**TASK**
How many lines of these records hold the string "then"? Reply with the number alone.

START EXERCISE MATERIAL

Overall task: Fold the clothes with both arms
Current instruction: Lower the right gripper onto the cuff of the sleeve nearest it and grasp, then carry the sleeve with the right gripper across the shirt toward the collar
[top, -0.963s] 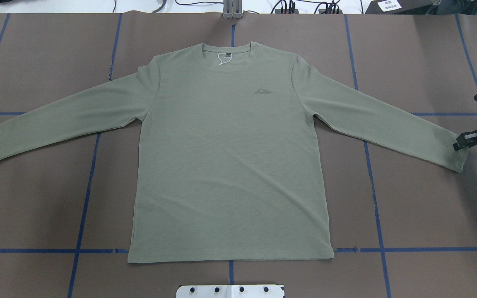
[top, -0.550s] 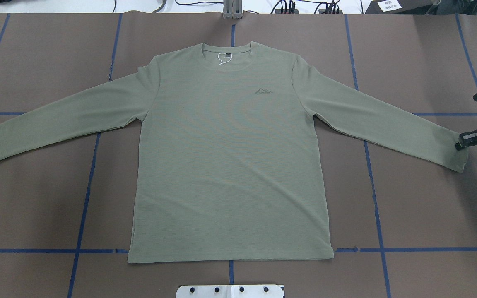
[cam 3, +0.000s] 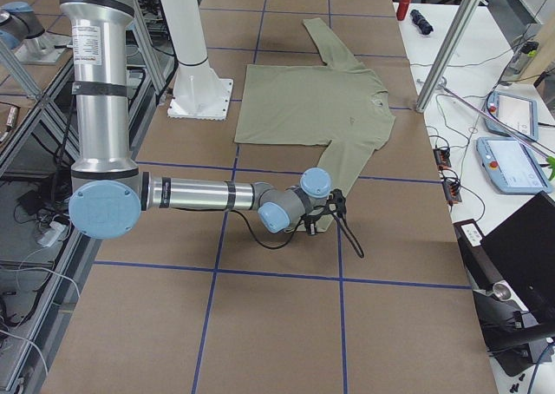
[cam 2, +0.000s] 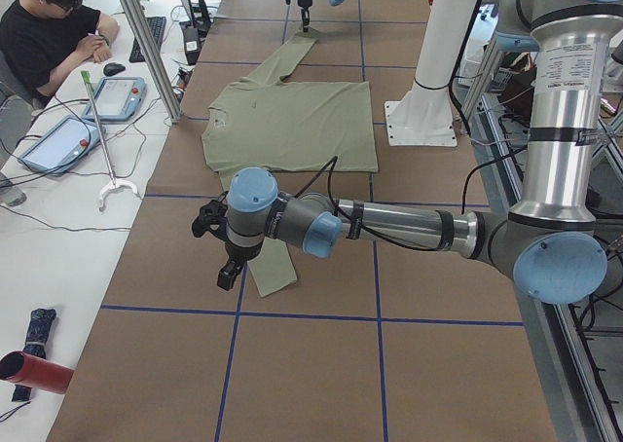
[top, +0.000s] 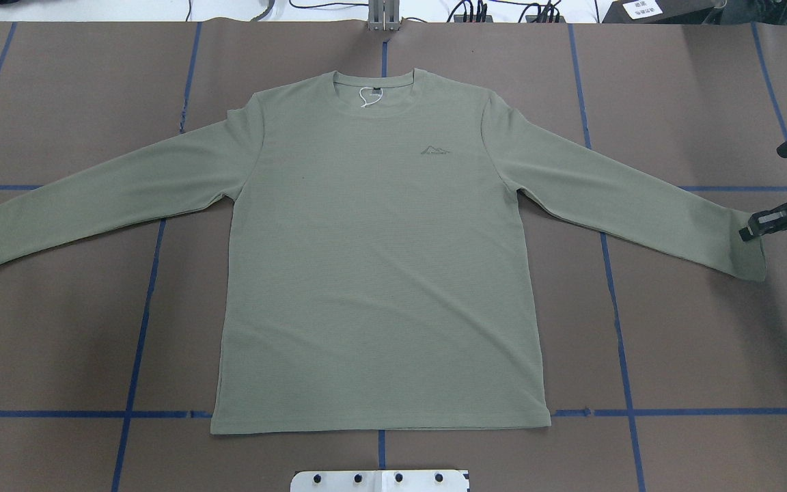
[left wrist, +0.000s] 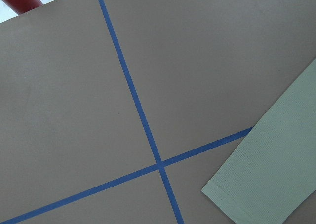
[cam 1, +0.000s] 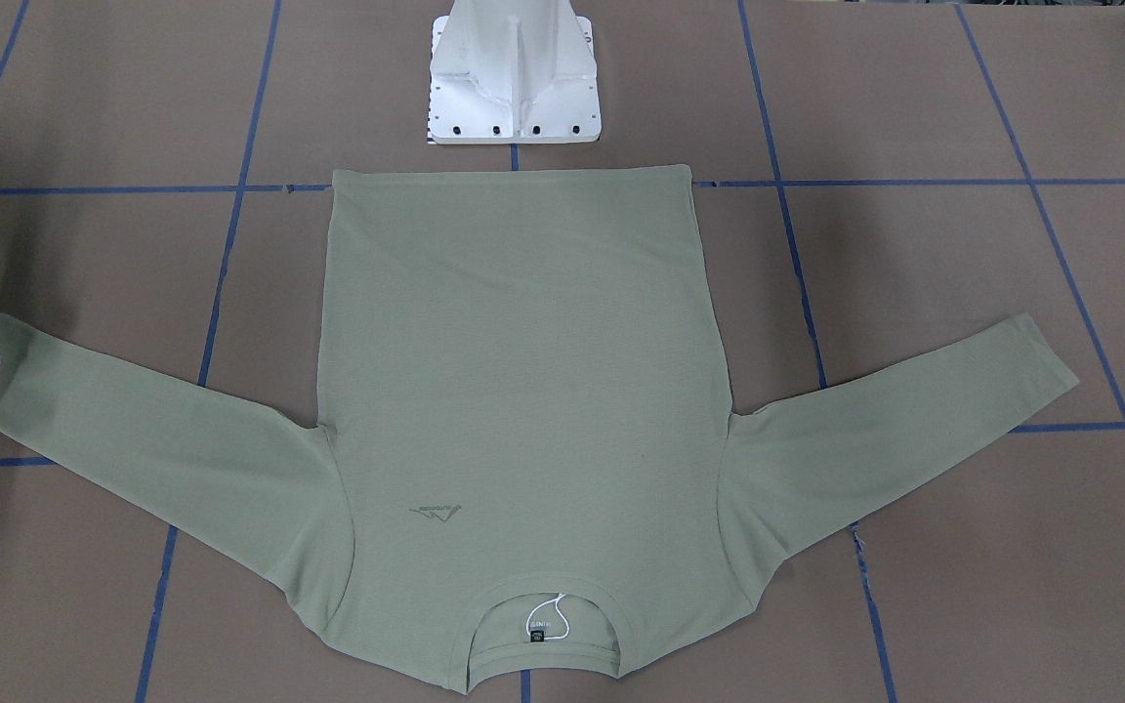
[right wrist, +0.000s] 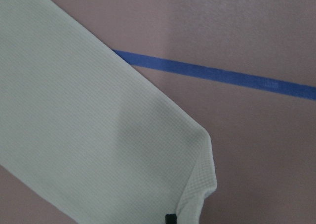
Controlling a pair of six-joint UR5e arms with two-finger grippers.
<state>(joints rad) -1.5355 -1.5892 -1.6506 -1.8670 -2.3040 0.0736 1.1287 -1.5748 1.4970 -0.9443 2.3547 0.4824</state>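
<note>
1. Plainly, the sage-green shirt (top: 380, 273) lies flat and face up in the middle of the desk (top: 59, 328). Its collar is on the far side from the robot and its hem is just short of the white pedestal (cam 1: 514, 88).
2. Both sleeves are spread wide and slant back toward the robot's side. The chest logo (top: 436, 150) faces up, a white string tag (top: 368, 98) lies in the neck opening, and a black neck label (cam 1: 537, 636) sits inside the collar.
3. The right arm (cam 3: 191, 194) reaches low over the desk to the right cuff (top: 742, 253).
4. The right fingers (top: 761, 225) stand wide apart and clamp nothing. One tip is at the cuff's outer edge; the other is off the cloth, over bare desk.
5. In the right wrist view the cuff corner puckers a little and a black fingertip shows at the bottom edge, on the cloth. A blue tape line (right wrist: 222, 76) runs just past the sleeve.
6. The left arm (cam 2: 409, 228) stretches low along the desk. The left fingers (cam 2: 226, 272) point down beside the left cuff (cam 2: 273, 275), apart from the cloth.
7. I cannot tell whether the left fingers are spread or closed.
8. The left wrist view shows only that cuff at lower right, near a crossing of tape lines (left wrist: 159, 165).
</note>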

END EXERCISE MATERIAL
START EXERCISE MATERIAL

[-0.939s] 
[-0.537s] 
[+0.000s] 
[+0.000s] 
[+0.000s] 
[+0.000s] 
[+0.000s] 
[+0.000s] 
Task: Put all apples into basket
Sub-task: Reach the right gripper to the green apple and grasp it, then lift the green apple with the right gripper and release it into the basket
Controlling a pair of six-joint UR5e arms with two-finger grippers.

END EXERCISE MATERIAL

**ANSWER BELOW**
2